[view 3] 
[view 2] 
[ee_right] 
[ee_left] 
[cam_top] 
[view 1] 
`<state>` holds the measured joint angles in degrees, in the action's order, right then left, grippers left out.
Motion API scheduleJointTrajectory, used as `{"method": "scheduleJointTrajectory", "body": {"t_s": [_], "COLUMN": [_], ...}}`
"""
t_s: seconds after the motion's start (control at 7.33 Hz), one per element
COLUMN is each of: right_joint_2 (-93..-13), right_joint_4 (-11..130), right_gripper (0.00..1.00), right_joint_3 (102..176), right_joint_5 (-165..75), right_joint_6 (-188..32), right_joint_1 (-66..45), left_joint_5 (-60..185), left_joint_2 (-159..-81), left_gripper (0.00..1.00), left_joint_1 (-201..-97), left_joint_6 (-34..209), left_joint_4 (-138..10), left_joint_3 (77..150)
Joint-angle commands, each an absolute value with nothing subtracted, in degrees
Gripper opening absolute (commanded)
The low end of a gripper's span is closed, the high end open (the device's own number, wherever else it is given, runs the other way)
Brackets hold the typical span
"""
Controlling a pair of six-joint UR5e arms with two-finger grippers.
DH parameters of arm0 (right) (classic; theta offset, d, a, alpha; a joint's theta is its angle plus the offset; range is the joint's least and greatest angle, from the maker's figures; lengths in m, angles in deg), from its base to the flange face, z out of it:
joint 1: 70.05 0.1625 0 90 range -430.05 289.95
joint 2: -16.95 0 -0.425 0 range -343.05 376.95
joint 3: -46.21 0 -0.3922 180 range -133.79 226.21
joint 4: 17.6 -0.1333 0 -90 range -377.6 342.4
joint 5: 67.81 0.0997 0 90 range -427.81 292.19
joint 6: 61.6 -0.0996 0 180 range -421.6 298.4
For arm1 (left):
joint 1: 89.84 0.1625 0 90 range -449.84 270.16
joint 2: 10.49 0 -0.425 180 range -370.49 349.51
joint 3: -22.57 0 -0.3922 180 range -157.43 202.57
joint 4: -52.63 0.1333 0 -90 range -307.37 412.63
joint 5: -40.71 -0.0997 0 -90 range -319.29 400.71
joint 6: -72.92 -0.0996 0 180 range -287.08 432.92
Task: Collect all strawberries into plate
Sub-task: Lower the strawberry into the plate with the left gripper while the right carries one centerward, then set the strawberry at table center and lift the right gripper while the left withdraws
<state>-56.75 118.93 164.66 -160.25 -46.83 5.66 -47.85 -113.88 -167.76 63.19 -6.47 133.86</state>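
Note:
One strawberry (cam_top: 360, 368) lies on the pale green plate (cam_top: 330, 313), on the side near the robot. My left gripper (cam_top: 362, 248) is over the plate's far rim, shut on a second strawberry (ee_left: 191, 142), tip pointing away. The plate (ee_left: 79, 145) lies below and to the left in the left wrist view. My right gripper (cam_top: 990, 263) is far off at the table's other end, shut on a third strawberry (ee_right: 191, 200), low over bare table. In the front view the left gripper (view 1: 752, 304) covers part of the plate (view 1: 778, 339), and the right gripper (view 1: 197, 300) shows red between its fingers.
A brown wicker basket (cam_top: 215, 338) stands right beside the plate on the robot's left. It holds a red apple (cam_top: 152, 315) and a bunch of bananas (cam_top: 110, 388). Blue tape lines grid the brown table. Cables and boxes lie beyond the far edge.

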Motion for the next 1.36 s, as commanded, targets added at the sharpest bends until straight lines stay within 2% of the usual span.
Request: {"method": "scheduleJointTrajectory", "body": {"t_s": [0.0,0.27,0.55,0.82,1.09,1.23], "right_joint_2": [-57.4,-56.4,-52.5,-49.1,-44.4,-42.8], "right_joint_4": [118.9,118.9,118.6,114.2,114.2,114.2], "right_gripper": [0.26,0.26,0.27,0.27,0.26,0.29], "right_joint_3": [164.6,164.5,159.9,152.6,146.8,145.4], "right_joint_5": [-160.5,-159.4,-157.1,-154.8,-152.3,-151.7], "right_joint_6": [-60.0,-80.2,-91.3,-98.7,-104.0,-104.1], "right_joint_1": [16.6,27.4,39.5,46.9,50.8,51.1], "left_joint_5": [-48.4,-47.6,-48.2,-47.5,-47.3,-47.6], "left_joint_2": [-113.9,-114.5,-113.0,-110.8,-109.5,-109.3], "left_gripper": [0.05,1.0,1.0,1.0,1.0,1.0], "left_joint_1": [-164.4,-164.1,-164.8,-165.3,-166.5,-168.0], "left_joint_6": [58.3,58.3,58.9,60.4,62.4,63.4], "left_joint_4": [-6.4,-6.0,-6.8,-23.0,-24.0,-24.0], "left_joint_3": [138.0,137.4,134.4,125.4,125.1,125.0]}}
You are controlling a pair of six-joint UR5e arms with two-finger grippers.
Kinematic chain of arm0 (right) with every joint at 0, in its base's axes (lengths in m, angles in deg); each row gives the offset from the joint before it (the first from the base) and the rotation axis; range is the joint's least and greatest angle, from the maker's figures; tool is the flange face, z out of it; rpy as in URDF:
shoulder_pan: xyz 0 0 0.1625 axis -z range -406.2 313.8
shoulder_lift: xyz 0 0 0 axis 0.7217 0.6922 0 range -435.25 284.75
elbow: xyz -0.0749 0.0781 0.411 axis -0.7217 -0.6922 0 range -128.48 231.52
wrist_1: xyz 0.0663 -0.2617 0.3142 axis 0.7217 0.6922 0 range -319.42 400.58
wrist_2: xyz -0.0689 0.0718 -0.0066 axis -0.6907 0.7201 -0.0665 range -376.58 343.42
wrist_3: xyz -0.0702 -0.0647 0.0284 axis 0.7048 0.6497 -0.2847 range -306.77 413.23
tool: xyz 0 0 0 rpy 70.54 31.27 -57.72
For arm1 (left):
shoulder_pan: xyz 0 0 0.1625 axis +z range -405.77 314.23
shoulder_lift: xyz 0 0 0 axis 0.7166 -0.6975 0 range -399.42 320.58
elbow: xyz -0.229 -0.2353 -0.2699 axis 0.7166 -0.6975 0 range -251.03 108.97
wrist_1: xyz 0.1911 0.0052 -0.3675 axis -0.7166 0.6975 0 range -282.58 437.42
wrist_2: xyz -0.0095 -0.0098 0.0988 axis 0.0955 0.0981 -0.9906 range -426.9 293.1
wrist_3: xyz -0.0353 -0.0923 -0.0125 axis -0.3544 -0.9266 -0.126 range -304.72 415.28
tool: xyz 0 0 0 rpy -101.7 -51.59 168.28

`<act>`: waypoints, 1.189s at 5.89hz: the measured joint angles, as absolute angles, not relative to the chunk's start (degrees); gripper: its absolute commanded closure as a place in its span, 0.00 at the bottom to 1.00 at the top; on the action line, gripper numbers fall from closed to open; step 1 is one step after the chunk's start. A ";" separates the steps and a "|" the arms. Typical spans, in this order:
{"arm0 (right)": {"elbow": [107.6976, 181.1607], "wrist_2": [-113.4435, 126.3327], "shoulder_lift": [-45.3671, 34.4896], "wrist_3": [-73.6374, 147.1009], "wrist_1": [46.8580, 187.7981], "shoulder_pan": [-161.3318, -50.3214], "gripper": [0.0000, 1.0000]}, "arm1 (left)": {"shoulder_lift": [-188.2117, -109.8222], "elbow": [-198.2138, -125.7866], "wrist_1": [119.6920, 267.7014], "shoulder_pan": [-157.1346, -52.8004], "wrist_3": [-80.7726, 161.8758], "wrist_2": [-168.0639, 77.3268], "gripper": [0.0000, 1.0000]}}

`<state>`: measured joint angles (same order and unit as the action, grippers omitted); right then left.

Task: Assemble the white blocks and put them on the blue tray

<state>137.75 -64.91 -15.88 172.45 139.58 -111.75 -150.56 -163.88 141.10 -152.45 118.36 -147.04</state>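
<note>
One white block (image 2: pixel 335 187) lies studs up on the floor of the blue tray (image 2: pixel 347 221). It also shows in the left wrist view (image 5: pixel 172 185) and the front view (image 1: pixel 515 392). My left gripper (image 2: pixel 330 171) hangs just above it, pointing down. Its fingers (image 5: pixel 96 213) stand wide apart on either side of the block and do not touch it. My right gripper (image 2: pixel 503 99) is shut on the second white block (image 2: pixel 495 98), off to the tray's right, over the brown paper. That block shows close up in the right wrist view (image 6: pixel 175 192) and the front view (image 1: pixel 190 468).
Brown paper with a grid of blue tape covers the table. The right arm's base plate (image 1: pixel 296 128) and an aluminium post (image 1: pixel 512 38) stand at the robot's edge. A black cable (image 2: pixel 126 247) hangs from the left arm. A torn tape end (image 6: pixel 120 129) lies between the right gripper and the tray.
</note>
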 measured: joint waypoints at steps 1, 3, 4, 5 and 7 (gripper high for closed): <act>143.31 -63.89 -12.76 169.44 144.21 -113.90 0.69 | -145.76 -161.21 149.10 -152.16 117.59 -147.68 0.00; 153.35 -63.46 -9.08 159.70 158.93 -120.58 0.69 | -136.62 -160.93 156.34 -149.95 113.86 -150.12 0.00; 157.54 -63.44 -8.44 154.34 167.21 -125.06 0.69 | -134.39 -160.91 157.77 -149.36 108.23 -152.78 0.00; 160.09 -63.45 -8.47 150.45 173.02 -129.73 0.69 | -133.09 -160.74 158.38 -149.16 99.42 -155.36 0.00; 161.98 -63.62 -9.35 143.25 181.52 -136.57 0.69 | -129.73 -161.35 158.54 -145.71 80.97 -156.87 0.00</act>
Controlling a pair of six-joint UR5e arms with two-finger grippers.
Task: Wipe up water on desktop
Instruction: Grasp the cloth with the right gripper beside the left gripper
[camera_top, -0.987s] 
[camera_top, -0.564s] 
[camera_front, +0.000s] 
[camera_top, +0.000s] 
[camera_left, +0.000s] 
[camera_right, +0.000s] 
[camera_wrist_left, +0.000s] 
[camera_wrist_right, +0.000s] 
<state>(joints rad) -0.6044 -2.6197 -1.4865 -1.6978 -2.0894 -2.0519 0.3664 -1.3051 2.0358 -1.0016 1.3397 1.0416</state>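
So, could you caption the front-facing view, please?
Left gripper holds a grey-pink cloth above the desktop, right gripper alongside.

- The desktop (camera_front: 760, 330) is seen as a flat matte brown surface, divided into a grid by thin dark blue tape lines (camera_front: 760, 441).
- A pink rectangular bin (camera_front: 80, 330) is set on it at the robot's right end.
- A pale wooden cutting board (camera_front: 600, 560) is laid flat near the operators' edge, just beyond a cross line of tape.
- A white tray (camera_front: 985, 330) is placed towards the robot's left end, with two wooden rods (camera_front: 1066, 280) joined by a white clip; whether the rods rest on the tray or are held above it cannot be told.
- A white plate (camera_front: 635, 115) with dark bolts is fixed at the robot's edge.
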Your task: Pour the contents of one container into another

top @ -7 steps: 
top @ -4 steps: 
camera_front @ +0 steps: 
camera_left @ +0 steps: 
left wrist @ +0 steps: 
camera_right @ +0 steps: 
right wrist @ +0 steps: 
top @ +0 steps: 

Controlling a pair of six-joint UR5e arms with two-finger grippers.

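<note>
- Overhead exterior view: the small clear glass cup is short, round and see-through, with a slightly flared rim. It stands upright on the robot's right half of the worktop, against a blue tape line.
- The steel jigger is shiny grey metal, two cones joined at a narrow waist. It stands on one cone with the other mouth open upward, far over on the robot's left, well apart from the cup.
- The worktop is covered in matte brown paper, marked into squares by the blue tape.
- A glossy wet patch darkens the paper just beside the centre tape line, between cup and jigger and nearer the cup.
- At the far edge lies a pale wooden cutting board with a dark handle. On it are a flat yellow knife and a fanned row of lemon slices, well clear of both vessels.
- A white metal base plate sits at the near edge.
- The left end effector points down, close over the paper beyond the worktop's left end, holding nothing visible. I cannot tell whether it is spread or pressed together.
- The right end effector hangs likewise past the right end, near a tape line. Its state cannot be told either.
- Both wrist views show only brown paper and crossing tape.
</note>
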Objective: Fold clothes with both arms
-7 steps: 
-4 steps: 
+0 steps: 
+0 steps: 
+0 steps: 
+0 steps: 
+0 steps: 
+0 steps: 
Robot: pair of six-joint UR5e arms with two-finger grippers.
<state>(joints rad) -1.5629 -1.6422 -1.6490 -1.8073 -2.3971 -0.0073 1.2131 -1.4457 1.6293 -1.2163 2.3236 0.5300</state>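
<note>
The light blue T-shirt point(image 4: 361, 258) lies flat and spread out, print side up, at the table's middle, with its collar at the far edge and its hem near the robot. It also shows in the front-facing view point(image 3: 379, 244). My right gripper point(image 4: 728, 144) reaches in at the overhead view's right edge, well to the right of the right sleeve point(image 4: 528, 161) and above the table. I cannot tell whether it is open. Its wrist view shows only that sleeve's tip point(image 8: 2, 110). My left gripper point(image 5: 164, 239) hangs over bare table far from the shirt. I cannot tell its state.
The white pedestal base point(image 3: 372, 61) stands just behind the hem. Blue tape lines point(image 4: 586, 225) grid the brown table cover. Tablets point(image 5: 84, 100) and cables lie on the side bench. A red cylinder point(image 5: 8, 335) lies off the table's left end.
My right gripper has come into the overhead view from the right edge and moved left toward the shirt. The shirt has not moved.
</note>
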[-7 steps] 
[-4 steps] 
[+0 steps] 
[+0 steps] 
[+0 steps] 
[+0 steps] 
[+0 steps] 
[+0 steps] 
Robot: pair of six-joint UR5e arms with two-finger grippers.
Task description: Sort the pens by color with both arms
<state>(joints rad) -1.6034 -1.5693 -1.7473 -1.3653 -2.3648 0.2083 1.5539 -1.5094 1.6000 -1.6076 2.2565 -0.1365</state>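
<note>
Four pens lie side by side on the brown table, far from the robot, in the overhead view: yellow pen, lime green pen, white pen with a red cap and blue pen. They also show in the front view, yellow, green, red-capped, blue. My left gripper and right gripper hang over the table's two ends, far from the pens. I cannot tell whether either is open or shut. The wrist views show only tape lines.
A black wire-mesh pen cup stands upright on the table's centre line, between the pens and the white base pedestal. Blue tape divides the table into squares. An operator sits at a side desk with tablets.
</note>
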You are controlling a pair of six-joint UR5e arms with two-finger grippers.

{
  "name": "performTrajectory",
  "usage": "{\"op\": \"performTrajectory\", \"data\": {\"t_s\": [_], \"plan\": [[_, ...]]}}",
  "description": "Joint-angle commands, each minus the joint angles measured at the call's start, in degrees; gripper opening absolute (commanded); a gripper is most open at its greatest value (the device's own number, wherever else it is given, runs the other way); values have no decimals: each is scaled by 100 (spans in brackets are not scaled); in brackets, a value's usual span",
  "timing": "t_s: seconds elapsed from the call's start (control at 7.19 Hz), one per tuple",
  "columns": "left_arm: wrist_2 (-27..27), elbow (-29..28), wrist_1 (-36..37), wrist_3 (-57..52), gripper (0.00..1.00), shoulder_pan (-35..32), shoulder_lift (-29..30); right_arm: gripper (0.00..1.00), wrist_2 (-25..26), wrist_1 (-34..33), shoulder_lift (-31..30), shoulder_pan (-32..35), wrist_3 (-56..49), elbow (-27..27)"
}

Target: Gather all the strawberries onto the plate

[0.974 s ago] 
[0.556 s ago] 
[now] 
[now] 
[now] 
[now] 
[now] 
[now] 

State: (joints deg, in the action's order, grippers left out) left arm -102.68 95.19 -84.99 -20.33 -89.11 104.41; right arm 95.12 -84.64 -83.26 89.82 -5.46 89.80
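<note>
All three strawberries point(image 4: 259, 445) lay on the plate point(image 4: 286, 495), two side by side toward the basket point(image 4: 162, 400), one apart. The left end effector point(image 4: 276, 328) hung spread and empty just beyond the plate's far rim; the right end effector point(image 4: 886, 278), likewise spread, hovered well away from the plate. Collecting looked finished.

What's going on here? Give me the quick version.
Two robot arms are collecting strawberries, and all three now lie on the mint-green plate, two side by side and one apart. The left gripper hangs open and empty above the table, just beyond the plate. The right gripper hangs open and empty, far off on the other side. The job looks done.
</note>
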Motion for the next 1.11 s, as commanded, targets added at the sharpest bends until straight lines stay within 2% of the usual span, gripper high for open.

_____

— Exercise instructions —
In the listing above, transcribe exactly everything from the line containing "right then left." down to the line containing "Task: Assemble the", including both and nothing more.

— Written reply —
`<state>`: measured joint angles (same order and unit as the action, grippers omitted); right then left.

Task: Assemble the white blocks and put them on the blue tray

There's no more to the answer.